Decisive. Almost every senior, staff, and principal interview loop includes one or two system-design rounds, and the bar rises steeply with level. Strong algorithmic skill is necessary but not sufficient; what differentiates senior offers is the ability to scope ambiguous problems, propose architectures, and discuss tradeoffs without hand-waving. Worth treating as a core skill, not an interview-only one.
How do I learn system design without senior production experience?
Read 'Designing Data-Intensive Applications', a handful of system-design-focused books and video courses, and especially real engineering blogs (Discord, Figma, Stripe, GitHub, Cloudflare, Notion). Build smaller systems end-to-end so the tradeoffs feel concrete rather than theoretical. Mock interviews with peers are essential — the gap between knowing and articulating is large.
What topics come up most in system-design interviews?
Load balancing, caching strategies, database scaling (read replicas, sharding, partitioning), CAP and consistency tradeoffs, message queues, rate limiting, geo-distribution, observability, the design of common products (news feed, chat, URL shortener, geo search, rate limiter, payment ledger). Senior loops also test schema design, capacity estimation, and incident handling.
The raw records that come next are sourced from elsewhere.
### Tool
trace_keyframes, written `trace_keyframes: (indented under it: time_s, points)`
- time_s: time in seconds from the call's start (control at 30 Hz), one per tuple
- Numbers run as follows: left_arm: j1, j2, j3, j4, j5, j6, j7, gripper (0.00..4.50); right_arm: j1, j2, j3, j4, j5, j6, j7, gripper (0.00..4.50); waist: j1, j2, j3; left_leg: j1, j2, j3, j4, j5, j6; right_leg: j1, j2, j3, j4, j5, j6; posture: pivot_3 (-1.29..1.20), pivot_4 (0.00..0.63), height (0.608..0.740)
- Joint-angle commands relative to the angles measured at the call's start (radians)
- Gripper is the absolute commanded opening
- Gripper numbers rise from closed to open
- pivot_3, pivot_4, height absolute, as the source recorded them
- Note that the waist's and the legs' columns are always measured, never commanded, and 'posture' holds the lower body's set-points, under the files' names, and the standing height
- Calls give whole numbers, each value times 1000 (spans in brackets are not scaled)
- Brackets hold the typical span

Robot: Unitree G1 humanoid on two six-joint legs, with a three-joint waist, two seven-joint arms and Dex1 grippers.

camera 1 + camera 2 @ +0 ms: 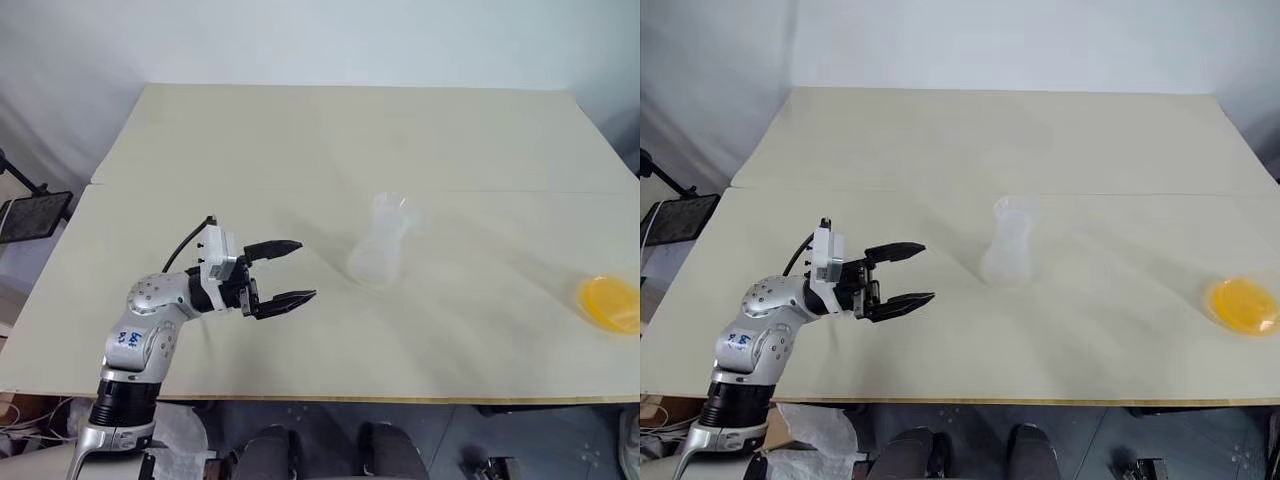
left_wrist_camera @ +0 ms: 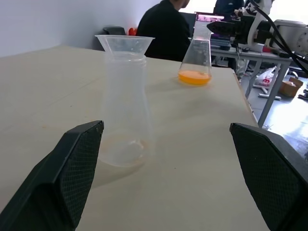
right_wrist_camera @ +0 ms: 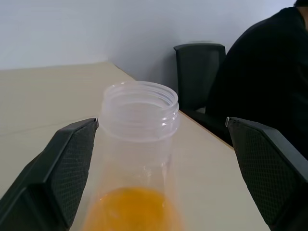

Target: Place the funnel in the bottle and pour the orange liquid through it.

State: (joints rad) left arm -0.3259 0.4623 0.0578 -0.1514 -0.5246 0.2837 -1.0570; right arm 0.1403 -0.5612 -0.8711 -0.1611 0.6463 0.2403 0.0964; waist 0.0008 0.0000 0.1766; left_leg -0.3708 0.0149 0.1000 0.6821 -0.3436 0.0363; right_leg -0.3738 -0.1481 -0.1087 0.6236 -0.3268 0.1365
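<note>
— Two clear vessels stand on the pale table; what lies farthest left?

— Left gripper, hovering above the table near its front edge, its black fingers spread wide apart and holding nothing, pointing toward the bottle.

— And at centre?

— That bottle, upright, with the clear funnel seated in its neck; both are apart from the left gripper.

— Farthest right?

— Conical flask holding the orange liquid, close to the table's right edge and well apart from the bottle. Right gripper is open, its fingers on either side of the flask's neck without touching. A seated person in black is beyond the table.
</note>
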Motion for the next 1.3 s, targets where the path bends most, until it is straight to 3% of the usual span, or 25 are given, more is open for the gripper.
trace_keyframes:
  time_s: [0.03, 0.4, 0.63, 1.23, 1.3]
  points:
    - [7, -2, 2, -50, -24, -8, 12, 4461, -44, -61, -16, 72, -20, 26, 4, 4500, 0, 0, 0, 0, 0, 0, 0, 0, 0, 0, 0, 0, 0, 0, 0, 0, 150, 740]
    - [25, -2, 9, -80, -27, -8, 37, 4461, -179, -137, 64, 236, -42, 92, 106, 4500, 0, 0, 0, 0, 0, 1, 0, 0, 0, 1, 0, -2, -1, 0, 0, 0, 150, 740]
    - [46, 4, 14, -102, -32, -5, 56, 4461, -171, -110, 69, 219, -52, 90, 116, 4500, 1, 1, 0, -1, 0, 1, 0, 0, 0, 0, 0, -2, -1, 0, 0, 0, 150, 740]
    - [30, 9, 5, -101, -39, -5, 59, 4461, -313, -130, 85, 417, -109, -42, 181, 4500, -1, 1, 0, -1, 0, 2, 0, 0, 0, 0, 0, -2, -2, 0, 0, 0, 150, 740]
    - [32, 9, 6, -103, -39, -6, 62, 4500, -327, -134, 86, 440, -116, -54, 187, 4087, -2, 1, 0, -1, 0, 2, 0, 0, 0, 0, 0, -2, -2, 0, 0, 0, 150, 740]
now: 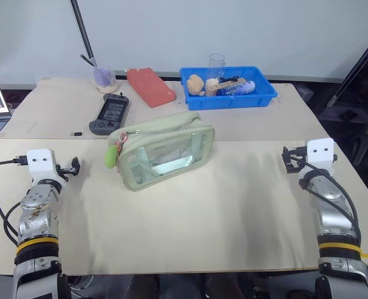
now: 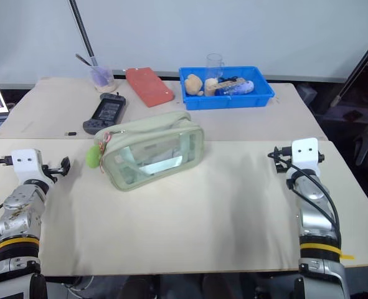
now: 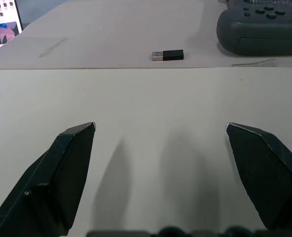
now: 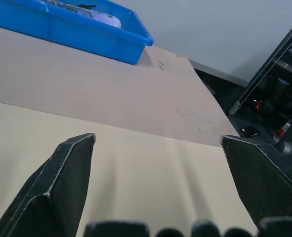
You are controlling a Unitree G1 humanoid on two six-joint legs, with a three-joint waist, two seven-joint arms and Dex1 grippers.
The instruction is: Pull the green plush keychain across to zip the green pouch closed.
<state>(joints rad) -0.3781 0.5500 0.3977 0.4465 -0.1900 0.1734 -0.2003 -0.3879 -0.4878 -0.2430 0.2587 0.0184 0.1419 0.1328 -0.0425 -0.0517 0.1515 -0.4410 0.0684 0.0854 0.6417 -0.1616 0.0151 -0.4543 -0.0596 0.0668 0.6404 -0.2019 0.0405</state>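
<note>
Between pouch [image 1: 165, 151] and hands, bare table [image 1: 233, 212]

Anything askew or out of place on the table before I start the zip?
Only the green pouch lies skewed, angled to the table edge, with the green plush keychain hanging off its left end. Nothing looks spilled or damaged.

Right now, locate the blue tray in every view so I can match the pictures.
Left eye view: blue tray on the far side, right of centre.
Right eye view: same place, beyond the green pouch.
Right wrist view: its corner, ahead of the right gripper.
Shared landmark: the board seam.
</note>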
Do I need to memorise specific numbers (latency, QPS)?
Useful to know the order of magnitude — disk vs RAM vs network, single-node QPS for common systems, rough latency for cache hits versus database calls. Interviewers don't expect exact figures, but they do expect you to estimate capacity and bandwidth at the right scale. Jeff Dean's classic 'latency numbers' list is worth internalising.
System design vs distributed systems theory — what's the difference?
System design is the applied interview-and-practice skill of architecting real products. Distributed systems theory is the academic underpinning — consensus protocols, formal consistency models, failure detectors. Theory makes you sharper at design and is required for some specialist roles, but most senior interviews focus firmly on the applied tier.